> _What is being asked_: Write out all of the entries, matching the original exactly.
# # # #
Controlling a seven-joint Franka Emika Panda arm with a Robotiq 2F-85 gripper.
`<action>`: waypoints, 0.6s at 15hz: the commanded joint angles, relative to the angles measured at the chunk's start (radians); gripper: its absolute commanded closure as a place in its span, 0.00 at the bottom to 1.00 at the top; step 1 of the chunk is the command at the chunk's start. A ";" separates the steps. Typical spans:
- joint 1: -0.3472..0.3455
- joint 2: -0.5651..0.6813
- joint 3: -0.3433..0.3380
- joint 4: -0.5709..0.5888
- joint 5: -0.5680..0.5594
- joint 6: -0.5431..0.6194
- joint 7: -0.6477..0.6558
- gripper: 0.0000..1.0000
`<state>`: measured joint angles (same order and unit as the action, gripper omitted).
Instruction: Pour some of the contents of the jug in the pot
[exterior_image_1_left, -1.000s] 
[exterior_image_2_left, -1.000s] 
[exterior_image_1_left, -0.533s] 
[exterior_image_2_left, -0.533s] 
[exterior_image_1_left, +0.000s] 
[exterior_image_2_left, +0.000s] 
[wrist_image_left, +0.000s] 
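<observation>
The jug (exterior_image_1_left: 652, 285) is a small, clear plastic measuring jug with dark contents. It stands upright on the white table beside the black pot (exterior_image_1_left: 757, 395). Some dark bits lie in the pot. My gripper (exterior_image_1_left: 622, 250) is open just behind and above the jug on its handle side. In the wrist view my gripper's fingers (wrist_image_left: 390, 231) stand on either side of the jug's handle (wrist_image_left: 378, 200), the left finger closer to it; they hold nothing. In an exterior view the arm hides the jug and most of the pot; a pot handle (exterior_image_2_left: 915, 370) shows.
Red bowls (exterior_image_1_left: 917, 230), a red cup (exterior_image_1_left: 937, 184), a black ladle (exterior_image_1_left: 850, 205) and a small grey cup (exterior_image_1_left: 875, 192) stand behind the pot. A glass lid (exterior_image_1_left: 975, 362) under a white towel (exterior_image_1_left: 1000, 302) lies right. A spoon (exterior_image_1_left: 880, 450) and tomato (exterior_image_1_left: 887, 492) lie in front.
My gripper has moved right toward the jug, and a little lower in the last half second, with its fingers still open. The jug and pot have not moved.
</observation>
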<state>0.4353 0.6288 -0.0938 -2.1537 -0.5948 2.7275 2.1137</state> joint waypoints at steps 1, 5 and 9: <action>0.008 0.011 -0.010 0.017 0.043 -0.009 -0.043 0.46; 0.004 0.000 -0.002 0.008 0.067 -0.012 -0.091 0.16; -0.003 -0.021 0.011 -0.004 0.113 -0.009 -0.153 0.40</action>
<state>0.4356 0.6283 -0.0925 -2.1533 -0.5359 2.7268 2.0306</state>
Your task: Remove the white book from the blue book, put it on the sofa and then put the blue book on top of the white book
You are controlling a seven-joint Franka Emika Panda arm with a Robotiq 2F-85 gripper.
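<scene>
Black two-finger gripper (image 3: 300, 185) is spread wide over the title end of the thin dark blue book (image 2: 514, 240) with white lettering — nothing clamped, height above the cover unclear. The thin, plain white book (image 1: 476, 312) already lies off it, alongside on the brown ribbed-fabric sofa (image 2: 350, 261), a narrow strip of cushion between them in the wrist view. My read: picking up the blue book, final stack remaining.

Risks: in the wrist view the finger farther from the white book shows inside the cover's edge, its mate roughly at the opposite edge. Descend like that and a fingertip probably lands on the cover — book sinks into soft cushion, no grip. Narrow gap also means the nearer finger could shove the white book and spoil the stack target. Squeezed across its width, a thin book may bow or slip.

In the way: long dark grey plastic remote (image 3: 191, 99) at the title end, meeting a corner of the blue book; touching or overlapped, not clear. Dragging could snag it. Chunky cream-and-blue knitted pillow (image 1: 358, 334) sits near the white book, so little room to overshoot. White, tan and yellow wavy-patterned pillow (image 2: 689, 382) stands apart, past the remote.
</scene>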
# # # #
> _Output_:
Controlling a seven-joint Franka Emika Panda arm with a Robotiq 2F-85 gripper.
`<action>`: waypoints, 0.6s at 15hz: the commanded joint angles, relative to the angles measured at the chunk's start (radians); gripper: its absolute commanded closure as a place in its span, 0.00 at the bottom to 1.00 at the top; step 1 of the chunk is the command at the chunk's start. A ";" separates the steps. Typical spans:
- joint 1: -0.3472..0.3455
- joint 2: -0.5651..0.6813
- joint 3: -0.3433..0.3380
- joint 4: -0.5709..0.5888
- joint 5: -0.5680..0.5594
- joint 6: -0.5431..0.6194
- joint 7: -0.6477..0.6558
- gripper: 0.0000..1.0000
`<state>`: measured joint angles (same order and unit as the action, gripper omitted).
Instruction: Pour some of the contents of the jug in the pot
[exterior_image_1_left, -1.000s] 
[exterior_image_2_left, -1.000s] 
[exterior_image_1_left, -0.533s] 
[exterior_image_2_left, -0.533s] 
[exterior_image_1_left, +0.000s] 
[exterior_image_2_left, +0.000s] 
[wrist_image_left, +0.000s] 
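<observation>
The jug (exterior_image_1_left: 652, 285) is a small, clear plastic measuring jug with dark contents. It stands upright on the white table beside the black pot (exterior_image_1_left: 757, 395). Some dark bits lie in the pot. My gripper (exterior_image_1_left: 622, 250) is open just behind and above the jug on its handle side. In the wrist view my gripper's fingers (wrist_image_left: 390, 231) stand on either side of the jug's handle (wrist_image_left: 378, 200), the left finger closer to it; they hold nothing. In an exterior view the arm hides the jug and most of the pot; a pot handle (exterior_image_2_left: 915, 370) shows.
Red bowls (exterior_image_1_left: 917, 230), a red cup (exterior_image_1_left: 937, 184), a black ladle (exterior_image_1_left: 850, 205) and a small grey cup (exterior_image_1_left: 875, 192) stand behind the pot. A glass lid (exterior_image_1_left: 975, 362) under a white towel (exterior_image_1_left: 1000, 302) lies right. A spoon (exterior_image_1_left: 880, 450) and tomato (exterior_image_1_left: 887, 492) lie in front.
My gripper has moved right toward the jug, and a little lower in the last half second, with its fingers still open. The jug and pot have not moved.
</observation>
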<state>0.4353 0.6288 -0.0938 -2.1537 -0.5948 2.7275 2.1137</state> joint waypoints at steps 1, 5 and 9: <action>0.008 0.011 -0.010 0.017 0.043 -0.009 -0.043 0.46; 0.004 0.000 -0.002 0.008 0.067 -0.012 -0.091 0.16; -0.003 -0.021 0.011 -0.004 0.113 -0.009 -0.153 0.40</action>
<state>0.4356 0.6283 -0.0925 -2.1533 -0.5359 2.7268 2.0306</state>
Your task: Remove the white book from the blue book, put it on the sofa and then put the blue book on top of the white book
You are controlling a seven-joint Franka Emika Panda arm with a Robotiq 2F-85 gripper.
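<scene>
Black two-finger gripper (image 3: 300, 185) is spread wide over the title end of the thin dark blue book (image 2: 514, 240) with white lettering — nothing clamped, height above the cover unclear. The thin, plain white book (image 1: 476, 312) already lies off it, alongside on the brown ribbed-fabric sofa (image 2: 350, 261), a narrow strip of cushion between them in the wrist view. My read: picking up the blue book, final stack remaining.

Risks: in the wrist view the finger farther from the white book shows inside the cover's edge, its mate roughly at the opposite edge. Descend like that and a fingertip probably lands on the cover — book sinks into soft cushion, no grip. Narrow gap also means the nearer finger could shove the white book and spoil the stack target. Squeezed across its width, a thin book may bow or slip.

In the way: long dark grey plastic remote (image 3: 191, 99) at the title end, meeting a corner of the blue book; touching or overlapped, not clear. Dragging could snag it. Chunky cream-and-blue knitted pillow (image 1: 358, 334) sits near the white book, so little room to overshoot. White, tan and yellow wavy-patterned pillow (image 2: 689, 382) stands apart, past the remote.
</scene>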

No additional output is required for this exercise.